Want to Burn More Fat? Try Skipping Your Pre-Workout Breakfast

Researchers at the University of Bath in England have found that working out before eating breakfast might be better for overall health in the long run.
Though the correlation between meal timing and performance isn’t new knowledge—athletes have long utilized connections between the two—it hasn’t progressed much farther than simple facts. For example, concepts such as eating before a workout to raise blood sugar and allow the body to utilize the sugar as fuel, and fasting before a moderate workout to force your body to rely on stored carbohydrates and fat reservoirs are common practices.
However, studies looking at the correlation between exercise and eating have mainly focused on athletes and athletic performance, not the everyday person trying to better their general health. Until now, as the University of Bath studied average people and their fat cells.

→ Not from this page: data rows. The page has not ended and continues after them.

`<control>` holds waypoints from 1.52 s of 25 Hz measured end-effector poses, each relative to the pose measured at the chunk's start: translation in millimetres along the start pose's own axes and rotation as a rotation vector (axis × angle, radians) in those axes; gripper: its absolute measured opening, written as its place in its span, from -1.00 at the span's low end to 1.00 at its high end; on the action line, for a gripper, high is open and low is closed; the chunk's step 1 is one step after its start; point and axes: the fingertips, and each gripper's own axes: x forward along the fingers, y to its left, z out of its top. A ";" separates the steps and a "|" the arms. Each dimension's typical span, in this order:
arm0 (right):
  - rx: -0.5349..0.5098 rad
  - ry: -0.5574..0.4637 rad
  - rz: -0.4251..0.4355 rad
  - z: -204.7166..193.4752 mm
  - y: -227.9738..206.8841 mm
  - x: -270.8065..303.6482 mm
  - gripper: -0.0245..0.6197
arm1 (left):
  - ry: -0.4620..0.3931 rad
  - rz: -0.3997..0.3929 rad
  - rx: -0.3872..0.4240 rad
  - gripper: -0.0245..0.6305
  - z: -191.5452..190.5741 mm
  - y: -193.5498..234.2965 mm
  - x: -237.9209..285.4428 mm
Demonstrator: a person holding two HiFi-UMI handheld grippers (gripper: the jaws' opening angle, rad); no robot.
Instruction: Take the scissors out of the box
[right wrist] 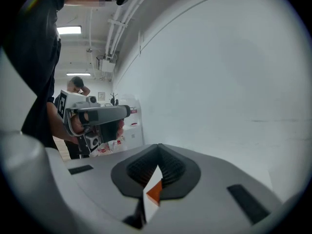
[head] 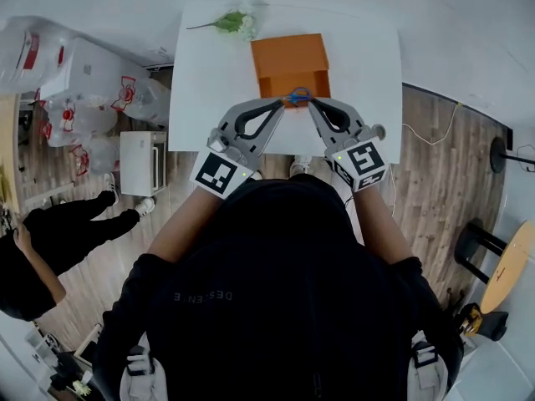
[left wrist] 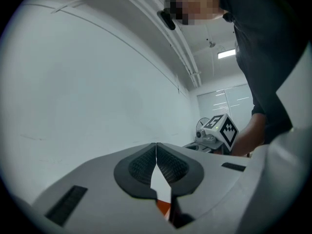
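Note:
An orange box [head: 288, 54] stands on the white table [head: 209, 82], with its near part open. In that opening lie the scissors [head: 297, 97], of which only the blue handles show. My left gripper [head: 282, 104] comes in from the left and my right gripper [head: 311, 104] from the right. Their tips sit close on either side of the scissors at the box's near edge. In the left gripper view the left gripper [left wrist: 156, 145] has its pads together with nothing between them. In the right gripper view the right gripper [right wrist: 158, 146] is shut and empty too. A sliver of orange box [right wrist: 154, 193] shows below its pads.
A green sprig [head: 232, 21] lies at the table's far edge, left of the box. Plastic bags [head: 75, 98] and a small white cabinet [head: 142, 161] stand on the floor to the left. A person in black [head: 50, 249] is there too. A cable [head: 435, 132] runs over the floor at right.

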 end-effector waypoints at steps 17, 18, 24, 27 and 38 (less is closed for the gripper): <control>-0.050 0.349 0.267 -130.5 -71.3 71.0 -0.90 | 0.013 0.199 -0.022 -0.86 -22.3 34.1 56.0; -0.065 0.373 0.280 -140.4 -72.9 74.1 -0.89 | 0.012 0.210 -0.024 -0.86 -23.8 34.6 56.8; -0.158 0.524 0.368 -191.9 -74.8 93.8 -0.84 | 0.017 0.267 -0.037 -0.86 -35.0 38.5 59.8; -0.204 0.595 0.408 -215.2 -75.3 101.9 -0.83 | 0.015 0.285 -0.037 -0.86 -38.2 39.8 62.2; -0.359 0.788 0.517 -268.2 -73.8 118.4 -0.69 | 0.029 0.332 -0.042 -0.86 -50.5 42.7 66.3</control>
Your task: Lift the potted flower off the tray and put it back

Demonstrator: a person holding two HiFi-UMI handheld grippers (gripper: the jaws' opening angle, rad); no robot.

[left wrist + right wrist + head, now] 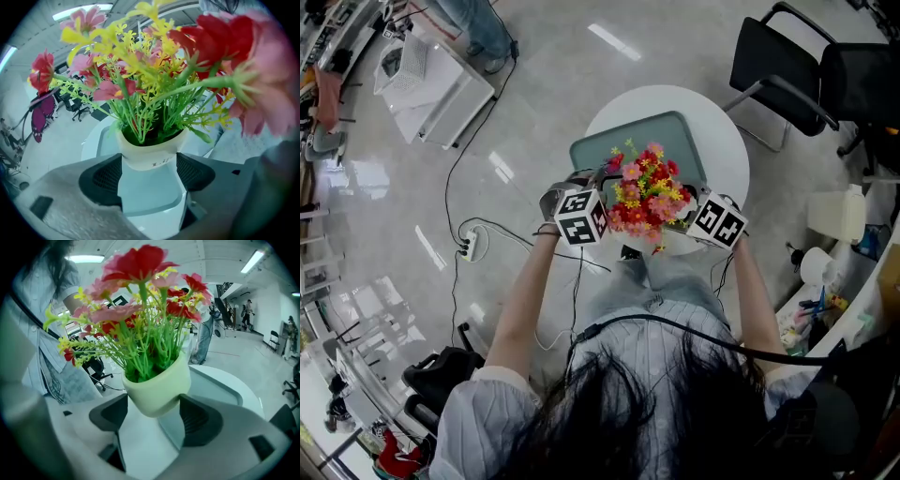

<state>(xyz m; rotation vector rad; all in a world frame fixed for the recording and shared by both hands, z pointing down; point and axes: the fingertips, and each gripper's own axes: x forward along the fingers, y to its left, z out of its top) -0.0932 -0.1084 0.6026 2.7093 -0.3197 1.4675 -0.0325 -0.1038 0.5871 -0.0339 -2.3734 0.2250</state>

The study looked at 10 overweight, sedentary, but otherwise healthy men with lifestyles representative of the everyday person. Before the men embarked on any exercise, the researchers noted the fitness and resting metabolic rates of each man, also taking blood and fat tissue samples.
On two separate mornings, the men walked at a moderate pace—a pace that should alert the body to rely mainly on fat reservoirs as fuel—on a treadmill for an hour. One morning, the men skipped breakfast. The other morning, they ate a large, 600 calorie breakfast supplied by the scientists about two hours before the exercise.